Ten years ago, all across the world, people kept vigil for a teenager who had been viciously attacked because he was gay.

They lit candles and said prayers for Matthew Shepard, but their intercessions could not save him.

The foundation set up in his memory has organised a public remembrance in Minneapolis.

“Ten years ago more than 1,100 of us gathered in Minneapolis and joined thousands of others around the world in candlelight vigils,” said John Sullivan, a member of the Matthew Shepard Foundation Advisory Board.

The foundation was created by Dennis and Judy Shepard in memory of their 21-year old son, who was murdered in an anti-gay hate crime in Wyoming in October 1998.

Aaron James McKinney  and Russell Arthur Henderson are both serving life in prison for his murder.

“Together, we waited and hoped that Matthew would survive the brutal beating that ultimately caused his death.

“We are honoured that Judy Shepard, Matthew’s mother, chose to observe this significant date with us in Minneapolis.

“We’ll gather again, in a vigil marked by candlelight, words and music.

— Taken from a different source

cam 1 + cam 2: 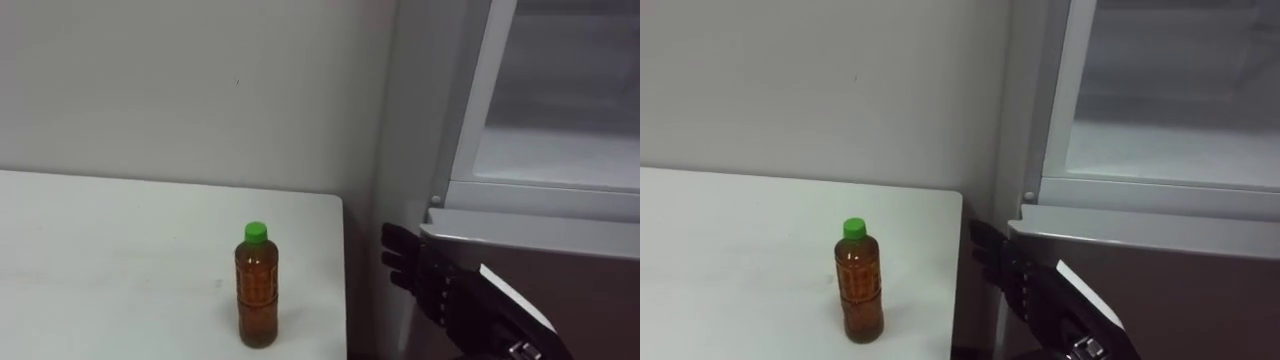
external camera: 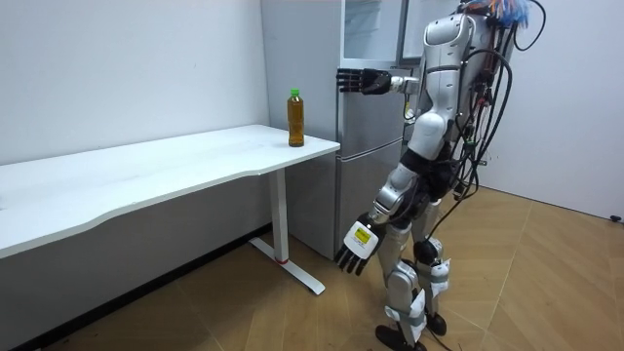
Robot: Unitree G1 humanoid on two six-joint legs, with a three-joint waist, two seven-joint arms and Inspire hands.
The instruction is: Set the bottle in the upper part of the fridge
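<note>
White desk (image 1: 100, 260) against bare wall (image 1: 150, 90), left of frame; fridge (image 1: 600, 290) at right, upper compartment (image 1: 560, 150) open. Bottle (image 1: 256, 290) upright near desk's right edge, lower centre, untouched. Right hand (image 1: 405, 265) lower right, just beside fridge front, fingers straight, empty. Left hand (image 2: 353, 252) low in room view, relaxed, empty. Next, as judged: swing right hand leftward, wrap bottle mid-body, keep upright.

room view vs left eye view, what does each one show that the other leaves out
Room view: the robot standing on the wood floor before the fridge, its left hand hanging open by its leg, and the white table at full length. Left eye view: a close look into the open upper compartment. Both: the green-capped bottle upright near the table's corner, and the right hand open, raised beside the fridge front.
</note>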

Then, we’ll proceed to The Woman’s Club for the reading of The Laramie Project.”

The play recounts the shock and confusion the citizens of Laramie, Wyoming, felt after hearing the details of Matthew’s assault and reflects the community’s strong desire to move forward after this tragedy.

Matthew’s murder was a watershed moment in the perceptions of LGBT people in America.

Then-President Bill Clinton tried to extend federal hate crime legislation to include gay and lesbian people in the aftermath of his death, but ultimately was defeated by Congress.

In May the US House of Representatives passed the Local Law Enforcement Hate Crimes Prevention Act with a strong bipartisan vote of 237-180.

The Senate approved the nearly-identical Matthew Shepard Act as an amendment to the Department of Defence Authorisation bill on a voice vote.

President Bush had indicated he would use his veto to block any attempt to extend federal hate crimes laws to LGBT people.

The hate crimes provisions had been attached to a defence spending bill, but was dropped by the Senate because it could not attract enough support.

Next month’s candlelight ceremony is free and open to the public.

Tickets for the reading of The Laramie Project at The Woman’s Club are $100 (main floor and front balcony) and $65 (rear balcony), all general seating.